Aim of the task
A set of records appears below. Print them all, word for word.

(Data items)

++++++

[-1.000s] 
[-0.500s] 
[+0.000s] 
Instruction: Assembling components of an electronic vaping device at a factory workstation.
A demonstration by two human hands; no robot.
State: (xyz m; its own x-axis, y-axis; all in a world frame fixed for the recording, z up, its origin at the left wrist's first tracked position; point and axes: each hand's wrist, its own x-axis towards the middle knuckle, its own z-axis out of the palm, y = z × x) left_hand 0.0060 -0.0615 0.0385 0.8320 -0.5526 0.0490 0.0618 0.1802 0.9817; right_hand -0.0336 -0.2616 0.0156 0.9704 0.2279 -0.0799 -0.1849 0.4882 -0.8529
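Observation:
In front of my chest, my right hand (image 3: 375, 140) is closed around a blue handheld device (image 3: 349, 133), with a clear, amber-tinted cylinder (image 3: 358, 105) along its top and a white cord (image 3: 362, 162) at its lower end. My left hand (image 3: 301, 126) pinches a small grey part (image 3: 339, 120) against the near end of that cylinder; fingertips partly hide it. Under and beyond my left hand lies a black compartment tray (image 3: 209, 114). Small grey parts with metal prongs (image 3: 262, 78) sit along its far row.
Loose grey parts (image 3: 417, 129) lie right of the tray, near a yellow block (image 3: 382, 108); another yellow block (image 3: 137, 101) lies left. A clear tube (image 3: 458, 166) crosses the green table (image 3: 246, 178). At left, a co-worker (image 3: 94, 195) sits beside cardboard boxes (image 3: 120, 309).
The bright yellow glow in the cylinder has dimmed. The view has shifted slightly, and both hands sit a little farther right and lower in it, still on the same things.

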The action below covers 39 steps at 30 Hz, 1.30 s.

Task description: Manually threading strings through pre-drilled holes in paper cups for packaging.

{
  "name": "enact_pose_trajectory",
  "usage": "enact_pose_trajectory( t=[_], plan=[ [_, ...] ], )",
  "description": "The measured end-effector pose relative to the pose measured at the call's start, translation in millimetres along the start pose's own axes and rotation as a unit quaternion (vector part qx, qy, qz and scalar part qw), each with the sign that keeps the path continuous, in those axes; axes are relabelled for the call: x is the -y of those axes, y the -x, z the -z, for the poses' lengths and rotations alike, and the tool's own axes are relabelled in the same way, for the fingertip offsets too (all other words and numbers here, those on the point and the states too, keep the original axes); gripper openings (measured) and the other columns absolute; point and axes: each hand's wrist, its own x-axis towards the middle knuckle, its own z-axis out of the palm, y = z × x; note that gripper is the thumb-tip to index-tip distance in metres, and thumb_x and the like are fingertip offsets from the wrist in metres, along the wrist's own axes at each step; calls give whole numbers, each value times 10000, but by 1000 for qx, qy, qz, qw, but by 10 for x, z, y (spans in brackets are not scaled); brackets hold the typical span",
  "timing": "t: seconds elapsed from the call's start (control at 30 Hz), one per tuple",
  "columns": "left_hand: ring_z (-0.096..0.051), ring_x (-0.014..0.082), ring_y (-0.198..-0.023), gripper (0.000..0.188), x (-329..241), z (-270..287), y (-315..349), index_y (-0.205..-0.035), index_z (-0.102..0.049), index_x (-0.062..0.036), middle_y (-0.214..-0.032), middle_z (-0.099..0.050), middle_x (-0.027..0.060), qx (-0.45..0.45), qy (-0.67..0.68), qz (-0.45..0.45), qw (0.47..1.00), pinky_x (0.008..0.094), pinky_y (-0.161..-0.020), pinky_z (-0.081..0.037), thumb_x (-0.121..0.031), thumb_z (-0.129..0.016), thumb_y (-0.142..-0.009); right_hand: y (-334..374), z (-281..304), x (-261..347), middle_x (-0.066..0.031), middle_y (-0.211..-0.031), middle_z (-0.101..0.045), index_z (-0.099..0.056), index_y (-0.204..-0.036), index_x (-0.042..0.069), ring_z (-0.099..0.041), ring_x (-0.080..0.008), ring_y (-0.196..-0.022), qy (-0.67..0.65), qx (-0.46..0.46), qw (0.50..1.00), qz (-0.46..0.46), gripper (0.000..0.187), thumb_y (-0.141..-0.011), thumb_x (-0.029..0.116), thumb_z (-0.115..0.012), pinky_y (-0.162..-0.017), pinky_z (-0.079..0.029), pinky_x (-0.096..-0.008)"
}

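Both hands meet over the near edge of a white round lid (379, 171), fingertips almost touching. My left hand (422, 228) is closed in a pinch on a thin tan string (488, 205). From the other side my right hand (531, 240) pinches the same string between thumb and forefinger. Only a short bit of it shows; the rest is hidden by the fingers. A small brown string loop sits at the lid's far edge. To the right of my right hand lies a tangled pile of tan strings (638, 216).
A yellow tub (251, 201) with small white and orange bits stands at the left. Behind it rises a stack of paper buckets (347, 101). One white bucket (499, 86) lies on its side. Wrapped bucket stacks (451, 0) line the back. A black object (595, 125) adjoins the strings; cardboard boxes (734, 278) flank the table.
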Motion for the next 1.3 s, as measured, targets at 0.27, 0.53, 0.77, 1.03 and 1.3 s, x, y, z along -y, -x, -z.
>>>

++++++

Finished task
[-1.000s] 
[-0.500s] 
[+0.000s] 
Instruction: Assembling components of an electronic vaping device at a factory workstation.
A demonstration by two human hands; no robot.
State: (xyz m; its own x-axis, y-axis; all in a world frame fixed for the recording, z up, its origin at the left wrist's first tracked position; point and axes: each hand's wrist, its own x-axis towards the middle knuckle, its own z-axis out of the palm, y = z × x) left_hand 0.0060 -0.0615 0.0385 0.8320 -0.5526 0.0490 0.0618 0.1802 0.9817; right_hand -0.0336 -0.2616 0.0156 0.9704 0.2279 -0.0799 -0.1849 0.4882 -0.8529
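Observation:
In front of my chest, my right hand (image 3: 375, 140) is closed around a blue handheld device (image 3: 349, 133), with a clear, amber-tinted cylinder (image 3: 358, 105) along its top and a white cord (image 3: 362, 162) at its lower end. My left hand (image 3: 301, 126) pinches a small grey part (image 3: 339, 120) against the near end of that cylinder; fingertips partly hide it. Under and beyond my left hand lies a black compartment tray (image 3: 209, 114). Small grey parts with metal prongs (image 3: 262, 78) sit along its far row.
Loose grey parts (image 3: 417, 129) lie right of the tray, near a yellow block (image 3: 382, 108); another yellow block (image 3: 137, 101) lies left. A clear tube (image 3: 458, 166) crosses the green table (image 3: 246, 178). At left, a co-worker (image 3: 94, 195) sits beside cardboard boxes (image 3: 120, 309).
The bright yellow glow in the cylinder has dimmed. The view has shifted slightly, and both hands sit a little farther right and lower in it, still on the same things.
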
The action below covers 39 steps at 30 Hz, 1.30 s.

Task description: Manually threading strings through pre-drilled holes in paper cups for packaging.

{
  "name": "enact_pose_trajectory",
  "usage": "enact_pose_trajectory( t=[_], plan=[ [_, ...] ], )",
  "description": "The measured end-effector pose relative to the pose measured at the call's start, translation in millimetres along the start pose's own axes and rotation as a unit quaternion (vector part qx, qy, qz and scalar part qw), each with the sign that keeps the path continuous, in those axes; axes are relabelled for the call: x is the -y of those axes, y the -x, z the -z, for the poses' lengths and rotations alike, and the tool's own axes are relabelled in the same way, for the fingertip offsets too (all other words and numbers here, those on the point and the states too, keep the original axes); gripper openings (measured) and the other columns absolute; point and axes: each hand's wrist, its own x-axis towards the middle knuckle, its own z-axis out of the palm, y = z × x; note that gripper is the thumb-tip to index-tip distance in metres, and thumb_x and the like are fingertip offsets from the wrist in metres, along the wrist's own axes at each step; calls give whole numbers, each value times 10000, but by 1000 for qx, qy, qz, qw, but by 10 for x, z, y (spans in brackets are not scaled); brackets hold the typical span",
  "timing": "t: seconds elapsed from the call's start (control at 30 Hz), one per tuple",
  "columns": "left_hand: ring_z (-0.096..0.051), ring_x (-0.014..0.082), ring_y (-0.198..-0.023), gripper (0.000..0.188), x (-329..241), z (-270..287), y (-315..349), index_y (-0.205..-0.035), index_z (-0.102..0.049), index_x (-0.062..0.036), middle_y (-0.214..-0.032), middle_z (-0.099..0.050), middle_x (-0.027..0.060), qx (-0.45..0.45), qy (-0.67..0.68), qz (-0.45..0.45), qw (0.47..1.00), pinky_x (0.008..0.094), pinky_y (-0.161..-0.020), pinky_z (-0.081..0.037), thumb_x (-0.121..0.031), thumb_z (-0.129..0.016), thumb_y (-0.142..-0.009); right_hand: y (-334..374), z (-281..304), x (-261..347), middle_x (-0.066..0.031), middle_y (-0.211..-0.031), middle_z (-0.101..0.045), index_z (-0.099..0.056), index_y (-0.204..-0.036), index_x (-0.042..0.069), ring_z (-0.099..0.041), ring_x (-0.080..0.008), ring_y (-0.196..-0.022), qy (-0.67..0.65), qx (-0.46..0.46), qw (0.50..1.00), qz (-0.46..0.46), gripper (0.000..0.187), thumb_y (-0.141..-0.011), thumb_x (-0.029..0.116), thumb_z (-0.115..0.012), pinky_y (-0.162..-0.017), pinky_z (-0.079..0.029), pinky_x (-0.096..-0.008)"
}

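Both hands meet over the near edge of a white round lid (379, 171), fingertips almost touching. My left hand (422, 228) is closed in a pinch on a thin tan string (488, 205). From the other side my right hand (531, 240) pinches the same string between thumb and forefinger. Only a short bit of it shows; the rest is hidden by the fingers. A small brown string loop sits at the lid's far edge. To the right of my right hand lies a tangled pile of tan strings (638, 216).
A yellow tub (251, 201) with small white and orange bits stands at the left. Behind it rises a stack of paper buckets (347, 101). One white bucket (499, 86) lies on its side. Wrapped bucket stacks (451, 0) line the back. A black object (595, 125) adjoins the strings; cardboard boxes (734, 278) flank the table.
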Motion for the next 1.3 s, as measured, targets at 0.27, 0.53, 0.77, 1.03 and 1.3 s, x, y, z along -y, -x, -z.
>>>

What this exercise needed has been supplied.